Here come the movie credits, I still have no idea why there was a second Earth. It’s like that was just a secondary part of the movie. Are you kidding me? Sure the story and plot wasn’t bad but it was 180 degrees from what I went into the movie looking for, which pisses me off. No it isn’t a bad movie but don’t go into it thinking you are going to find out much about Earth 2. I can only give it a B because of the bait and switch.
On Saturday I picked up the girls since I had another day of mostly outdoor labor planned. The fence received the most attention. First I went around the entire perimeter and hammered in new staples in a few spots where they popped out and tapped in the others to make sure they were snugged up. Then I put a fresh spool of line on the weed whacker and knocked down the crap around the entire fence line, inside and out. I also mowed the area OUTSIDE the fence line just for fun, something that gets done very infrequently.
On Saturday night I saw another movie with Earth in the title, After Earth, the latest father/son effort from Will and Jaden Smith. The premise seemed mildly interesting despite Jaden Smith being involved. I still was stinging from watching Jaden in the New Karate Kid a couple years back. I thought his acting at the time was basically awful. I thought since he was older now that he surely couldn’t be quite so bad. I was wrong.
Jaden is fine running around and doing physical things on screen. However any time he has to actually speak, it is painful. It is some of the worst acting I have ever seen. Maybe I am being too tough on the kid but I have seen plenty of movies featuring child actors that are great. I don’t think Jaden should get a pass because his dad is Will Smith. Jaden sucks as an actor IMO.
Adding to Jaden’s poor acting was a plot that was predictable and ridiculous at times. (spoiler ahead) In a nutshell, Jaden spends the entire movie being a pussy, and then for 3 minutes becomes Superman and then returns to pussytude. It is just stupid.
It all made sense when the credits started to roll, the movie was directed by M Night Shyamalan. M had a couple big hits early in his directing career but has become more famous for directing one stinker after another for the past half decade or more. They used to use his name as a promo for the movie, now they don’t bother to even mention it. Well it was nice to see M Night hasn’t lost his touch. I’d give the movie a B or maybe even a B-, fine for Netflix, dumb to pay for otherwise.
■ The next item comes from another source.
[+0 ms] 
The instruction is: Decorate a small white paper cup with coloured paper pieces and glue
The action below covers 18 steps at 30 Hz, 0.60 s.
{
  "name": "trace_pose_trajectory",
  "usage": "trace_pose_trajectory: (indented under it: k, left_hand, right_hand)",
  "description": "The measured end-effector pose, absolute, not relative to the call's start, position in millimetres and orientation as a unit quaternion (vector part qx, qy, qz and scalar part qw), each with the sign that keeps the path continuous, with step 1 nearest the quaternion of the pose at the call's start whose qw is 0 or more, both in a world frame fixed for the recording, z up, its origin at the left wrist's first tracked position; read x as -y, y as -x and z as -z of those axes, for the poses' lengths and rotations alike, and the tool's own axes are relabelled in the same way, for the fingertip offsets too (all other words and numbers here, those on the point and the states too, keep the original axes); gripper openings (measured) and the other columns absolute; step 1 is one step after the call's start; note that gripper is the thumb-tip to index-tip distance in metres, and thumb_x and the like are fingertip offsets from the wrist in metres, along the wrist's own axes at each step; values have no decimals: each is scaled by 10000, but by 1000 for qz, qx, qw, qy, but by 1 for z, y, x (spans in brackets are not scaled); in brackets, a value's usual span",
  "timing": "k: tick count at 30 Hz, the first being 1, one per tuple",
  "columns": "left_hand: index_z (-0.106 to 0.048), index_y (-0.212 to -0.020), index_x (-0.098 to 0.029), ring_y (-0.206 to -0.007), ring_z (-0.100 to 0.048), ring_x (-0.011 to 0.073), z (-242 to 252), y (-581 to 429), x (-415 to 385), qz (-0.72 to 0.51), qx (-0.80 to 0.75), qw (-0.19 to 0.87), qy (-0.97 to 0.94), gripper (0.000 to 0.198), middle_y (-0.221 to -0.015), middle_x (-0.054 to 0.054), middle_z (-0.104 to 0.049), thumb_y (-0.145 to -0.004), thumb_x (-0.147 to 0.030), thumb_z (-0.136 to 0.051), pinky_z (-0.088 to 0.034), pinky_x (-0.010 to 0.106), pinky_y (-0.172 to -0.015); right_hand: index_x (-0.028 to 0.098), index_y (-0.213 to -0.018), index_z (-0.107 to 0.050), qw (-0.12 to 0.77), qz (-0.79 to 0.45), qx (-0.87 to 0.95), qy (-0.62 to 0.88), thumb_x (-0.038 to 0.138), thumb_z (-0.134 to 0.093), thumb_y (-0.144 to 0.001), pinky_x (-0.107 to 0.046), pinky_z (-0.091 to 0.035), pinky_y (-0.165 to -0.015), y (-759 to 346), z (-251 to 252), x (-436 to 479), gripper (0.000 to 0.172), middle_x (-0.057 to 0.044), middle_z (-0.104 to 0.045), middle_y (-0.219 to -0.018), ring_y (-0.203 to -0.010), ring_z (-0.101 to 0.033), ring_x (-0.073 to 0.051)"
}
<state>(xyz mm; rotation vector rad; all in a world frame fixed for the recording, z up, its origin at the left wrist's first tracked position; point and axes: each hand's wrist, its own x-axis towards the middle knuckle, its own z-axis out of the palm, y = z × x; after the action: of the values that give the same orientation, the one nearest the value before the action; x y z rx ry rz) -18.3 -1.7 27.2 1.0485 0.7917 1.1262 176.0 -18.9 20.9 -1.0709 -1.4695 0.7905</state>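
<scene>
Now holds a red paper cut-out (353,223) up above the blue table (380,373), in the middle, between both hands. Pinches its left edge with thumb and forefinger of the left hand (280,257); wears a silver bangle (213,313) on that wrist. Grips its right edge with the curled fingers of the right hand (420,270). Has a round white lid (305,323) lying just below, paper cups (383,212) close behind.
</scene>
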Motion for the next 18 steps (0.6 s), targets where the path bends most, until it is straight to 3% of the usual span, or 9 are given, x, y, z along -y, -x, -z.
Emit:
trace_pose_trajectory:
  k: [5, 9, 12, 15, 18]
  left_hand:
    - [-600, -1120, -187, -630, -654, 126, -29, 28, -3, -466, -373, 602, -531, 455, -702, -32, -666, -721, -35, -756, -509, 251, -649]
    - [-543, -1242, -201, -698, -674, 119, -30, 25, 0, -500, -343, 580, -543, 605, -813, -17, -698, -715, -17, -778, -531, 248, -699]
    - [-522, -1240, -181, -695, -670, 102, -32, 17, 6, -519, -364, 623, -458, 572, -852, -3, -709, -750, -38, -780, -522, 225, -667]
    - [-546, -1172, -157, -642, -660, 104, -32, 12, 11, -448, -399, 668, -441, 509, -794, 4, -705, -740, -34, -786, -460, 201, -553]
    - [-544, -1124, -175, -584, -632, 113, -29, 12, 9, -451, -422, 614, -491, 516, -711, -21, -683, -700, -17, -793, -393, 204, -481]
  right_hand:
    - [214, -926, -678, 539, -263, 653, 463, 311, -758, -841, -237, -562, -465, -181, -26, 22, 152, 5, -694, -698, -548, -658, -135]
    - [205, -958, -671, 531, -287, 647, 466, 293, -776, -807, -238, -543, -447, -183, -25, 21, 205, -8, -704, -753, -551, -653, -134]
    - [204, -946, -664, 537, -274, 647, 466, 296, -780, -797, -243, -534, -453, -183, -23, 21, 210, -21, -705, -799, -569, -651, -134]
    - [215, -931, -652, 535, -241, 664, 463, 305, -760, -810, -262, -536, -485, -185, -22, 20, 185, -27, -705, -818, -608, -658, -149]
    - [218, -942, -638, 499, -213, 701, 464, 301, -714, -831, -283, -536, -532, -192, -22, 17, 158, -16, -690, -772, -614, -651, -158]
On Sunday I was up super early, 3:45 am, to head out to the Naples Fitness Challenge, a long running triathlon that I did once in 2011. I wasn’t participating this year but I was getting there early to help Bill, our GCR equipment guy set up stuff. Even though this isn’t an official GCR event it utilizes a ton of our stuff.
Setup before the race went fine, we had a lot of hands on deck helping out. Once the race started I went into spectator mode for awhile, cheering on the participants and snapping some pictures. See my photo album here.
After the race I again jumped in to the clean up process which seemed more grueling due to the hot sun beating down on us along with the escalating humidity levels.
During clean up I managed to gash my big toe pretty well when a piece of fencing fell over. I had a pool of blood in my flip flop. Of course if I was smart and wore sneakers instead of flip flops I would have avoided injury. Thankfully the truck had a med kit. I slapped a band aid on the bloody/sandy wound to stop the bleeding.
Even though I didn’t actually do the race, I felt sleepy like I did. Sunday afternoon I had a two hour plus nap instead of doing the ancillary exercise I was thinking about earlier.